Season 7 of Bravo’s Top Chef will be based in Washington, D.C., reported the Metrocurean (no relation) a few days ago, with filming to begin in early April. That means that the popular reality show, with its supersized personalities and offbeat kitchen challenges, will be in Washington at the same time as Congress is considering the reauthorization of the Child Nutrition Act, which provides funding and guidelines for the national school lunch program. (Need background on what's at stake? Read Debra Eschmeyer's post for Ethicurean).
With school lunch being debated on Capitol Hill, "Top Chef" should get in on the action and focus some kitchen challenges on school meals. One challenge could have each contestant try to cook a collection of delicious and healthy meals (breakfast and lunch) that spend less than $1 on food per meal. Another might be to cook in a real school, perhaps H.D. Cooke Elementary School, the setting of The Slow Cook’s excellent multi-part series on school meals, or use the actual school kitchen staff as assistants, though this one might be getting a bit close to the upcoming Jamie Oliver’s Food Revolution on ABC. The contestants could also integrate ingredients from local farms with USDA-provided material.
Washington and the school lunch community also offers plenty of interesting possibilities for guest judges: First Lady Michele Obama, Secretary of Agriculture Tom Vilsack, Chef Ann Cooper (the "renegade lunch lady"), or a room full of cute and opinionated schoolchildren.
I don’t know how much of a delay "Top Chef" has between filming and broadcast, so even if they took up the school lunch challenge, Congress might have already acted* – Agweek says that Sen.
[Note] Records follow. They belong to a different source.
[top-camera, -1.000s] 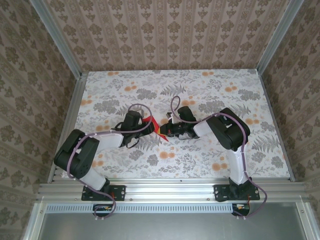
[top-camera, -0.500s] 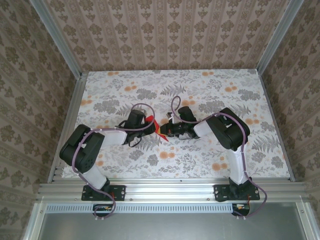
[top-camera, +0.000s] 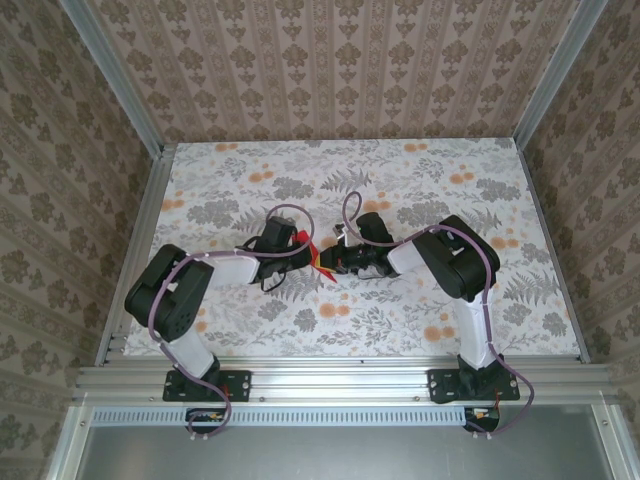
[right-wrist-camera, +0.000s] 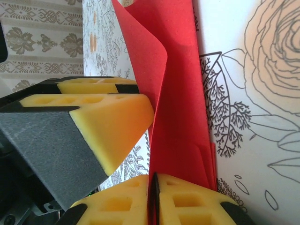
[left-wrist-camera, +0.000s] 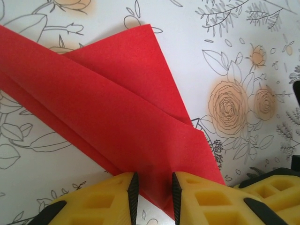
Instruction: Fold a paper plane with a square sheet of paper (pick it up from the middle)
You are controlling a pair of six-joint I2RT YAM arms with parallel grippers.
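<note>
Starting with the top view: the folded red paper (top-camera: 319, 258) sits right between the two wrists on the floral table (top-camera: 420, 180). The left gripper (top-camera: 298, 246) comes at it from one side and the right gripper (top-camera: 336, 262) from the other, tips nearly meeting. Neither arm is really nearer, as both are on it.

Left wrist view next: the paper (left-wrist-camera: 117, 98) spreads out ahead of the fingertips and off to their left. Its long creased edge runs diagonally from far-left back into the gap. The yellow fingers (left-wrist-camera: 110, 199) are a little apart with red showing between them. That gap looks wider than the sheet, so I'd call this hand released, straddling the paper rather than pinching it.

Right wrist view: this hand is clamped on the paper (right-wrist-camera: 176, 93); the pads (right-wrist-camera: 197, 201) meet with the red edge squeezed in the seam. The long axis runs straight out ahead of the tips. One flap stands up and curls against the other gripper's finger (right-wrist-camera: 117, 112), just to the left.

My guess is the next crease depends on that raised flap being pressed over along this axis.
</note>
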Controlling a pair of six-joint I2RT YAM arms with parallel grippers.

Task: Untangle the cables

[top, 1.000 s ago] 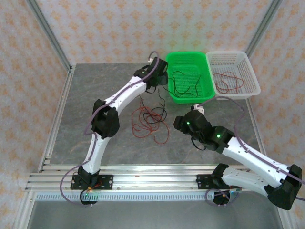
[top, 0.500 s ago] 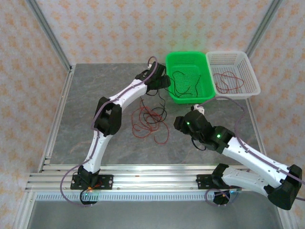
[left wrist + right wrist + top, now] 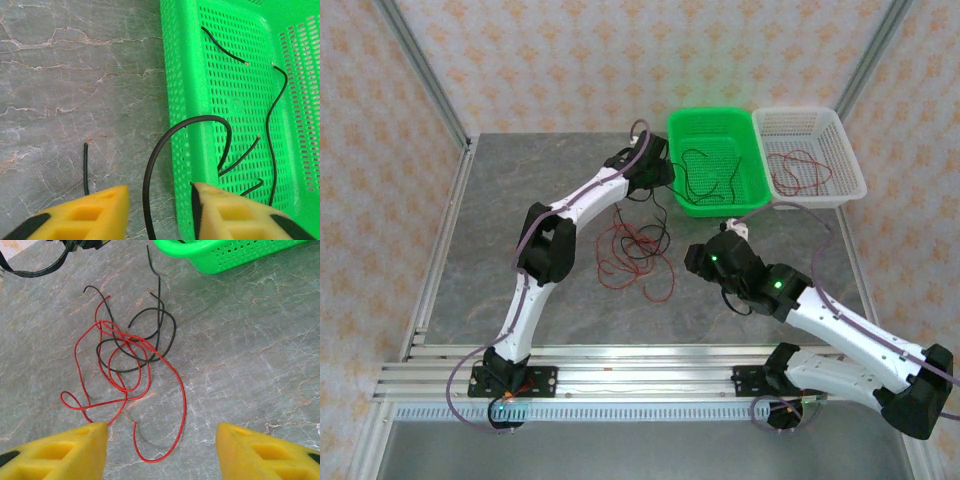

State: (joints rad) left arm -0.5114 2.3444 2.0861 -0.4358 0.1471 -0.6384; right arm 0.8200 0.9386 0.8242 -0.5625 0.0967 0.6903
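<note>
The left gripper (image 3: 160,189) has narrowed over the last second and drawn back a little from above the green basket (image 3: 167,60) to just beside its left wall. Its fingers now stand partly spread, and a black cable (image 3: 200,117) runs up between them and arches over the rim into the basket. A gap shows on either side of the strand, so it is bracketed but not yet pinched. This looks like a grasp closing on a cable that is half in and half out of the basket. The right gripper (image 3: 160,431) hangs wide apart and empty above the tangle (image 3: 127,355) of red and black cables on the worktop (image 3: 250,365), so most of the sorting is left to do.
</note>
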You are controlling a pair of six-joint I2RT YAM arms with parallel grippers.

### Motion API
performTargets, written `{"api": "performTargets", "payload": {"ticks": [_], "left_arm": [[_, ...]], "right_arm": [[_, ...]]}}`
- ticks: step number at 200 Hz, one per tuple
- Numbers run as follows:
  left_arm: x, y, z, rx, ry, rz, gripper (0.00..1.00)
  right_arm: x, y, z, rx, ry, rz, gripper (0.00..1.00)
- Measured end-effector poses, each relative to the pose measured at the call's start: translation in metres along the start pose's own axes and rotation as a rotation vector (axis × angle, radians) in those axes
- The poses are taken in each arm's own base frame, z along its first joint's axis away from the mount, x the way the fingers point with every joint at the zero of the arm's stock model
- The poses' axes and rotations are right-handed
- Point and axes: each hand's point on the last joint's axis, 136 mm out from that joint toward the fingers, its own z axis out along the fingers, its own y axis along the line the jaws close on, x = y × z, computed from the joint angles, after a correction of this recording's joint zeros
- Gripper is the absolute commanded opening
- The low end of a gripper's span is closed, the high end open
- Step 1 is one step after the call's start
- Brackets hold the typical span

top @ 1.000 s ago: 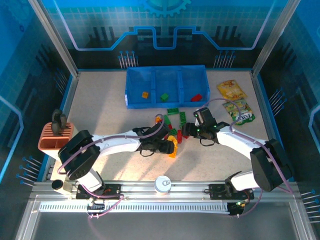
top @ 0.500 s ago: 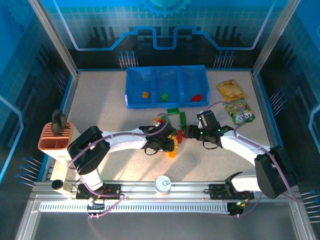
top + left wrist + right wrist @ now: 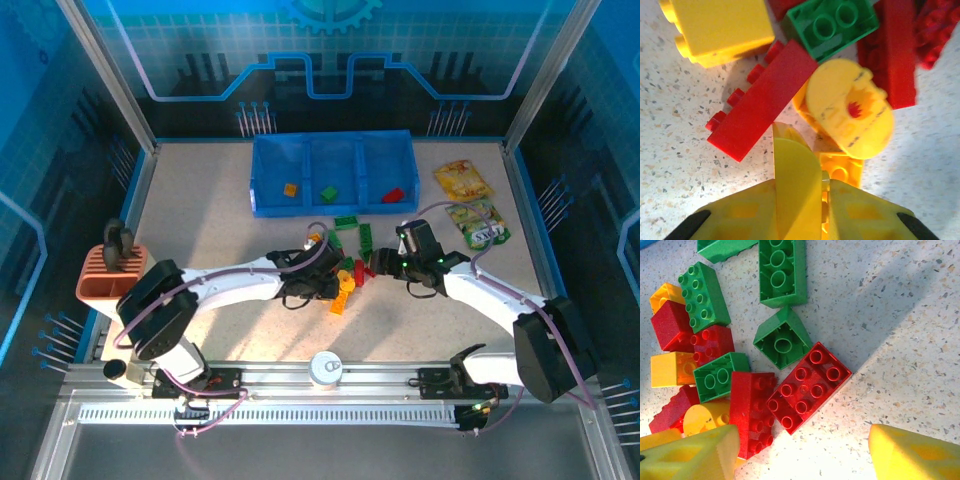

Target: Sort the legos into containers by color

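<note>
left wrist view: left end effector (image 3: 800,189) pinches a yellow lego (image 3: 792,162)

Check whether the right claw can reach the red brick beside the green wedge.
Probably yes: the open right claw sits short of that red brick, bare table on one side, though a neighbouring red brick crowds the other.

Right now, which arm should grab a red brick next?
Right. The right gripper is open, and a red brick lies just ahead of its fingers. The left gripper is shut on a yellow piece.
</note>
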Motion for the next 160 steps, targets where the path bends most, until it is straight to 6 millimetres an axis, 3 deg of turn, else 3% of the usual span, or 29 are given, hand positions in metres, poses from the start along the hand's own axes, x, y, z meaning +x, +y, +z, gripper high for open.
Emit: {"api": "performTargets", "payload": {"ticks": [39,61,113,142,160], "left_arm": [[-0.012,-0.004,-0.023,0.022,-0.049,0.016,0.18],[-0.035,0.006,-0.039,0.030,-0.103,-0.007,0.17],[-0.144,0.060,-0.080,0.010,-0.316,-0.163,0.16],[-0.212,0.087,-0.083,-0.029,-0.400,-0.208,0.18],[-0.241,0.102,-0.077,-0.056,-0.420,-0.221,0.18]], "right_arm": [[0.000,0.000,0.000,0.000,0.000,0.003,0.69],[0.000,0.000,-0.001,-0.001,-0.001,0.003,0.69],[0.002,0.004,-0.001,-0.007,0.005,-0.003,0.68],[0.013,0.019,0.003,-0.025,0.039,-0.035,0.68],[0.020,0.028,0.004,-0.039,0.053,-0.047,0.68]]}}
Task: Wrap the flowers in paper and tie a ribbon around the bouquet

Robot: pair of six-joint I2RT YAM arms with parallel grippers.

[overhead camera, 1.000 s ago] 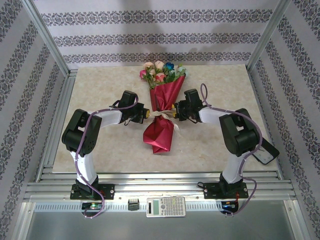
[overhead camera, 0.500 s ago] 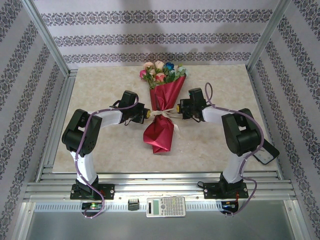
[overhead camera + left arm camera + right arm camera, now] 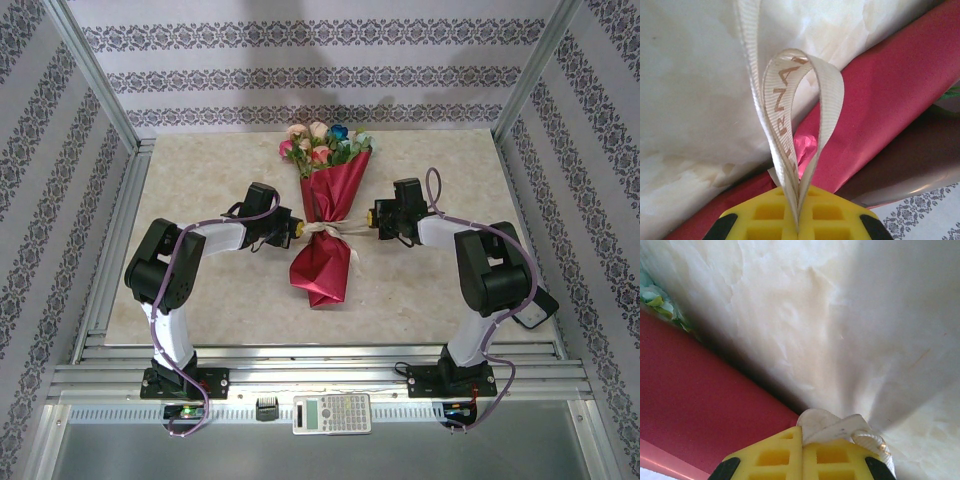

Lincoln (D-AR) hopes to hold a markup session in the Senate Agriculture Committee on March 26 (via Slow Food USA) and it is not inconceivable that the new legislation could pass quickly. Nonetheless, a high-profile show like Top Chef could help shine more light on the sorry state of our school lunches and inspire action to improve them.
To stay up to date on school lunch news, visit The Lunch Box (a project of the Food Family Farming Foundation, launched by Chef Ann Cooper, which has a good Twitter feed), Slow Food USA’s Time for Lunch campaign, and School Food FOCUS.
* But I wouldn’t bet on it, given the unprecedented levels of Republican obstructionism in the Senate. Even on items with unanimous approval, like the confirmation of Judge Barbara Milano Keenan, which took 6+ months to get to a 99-0 vote on cloture and her final confirmation.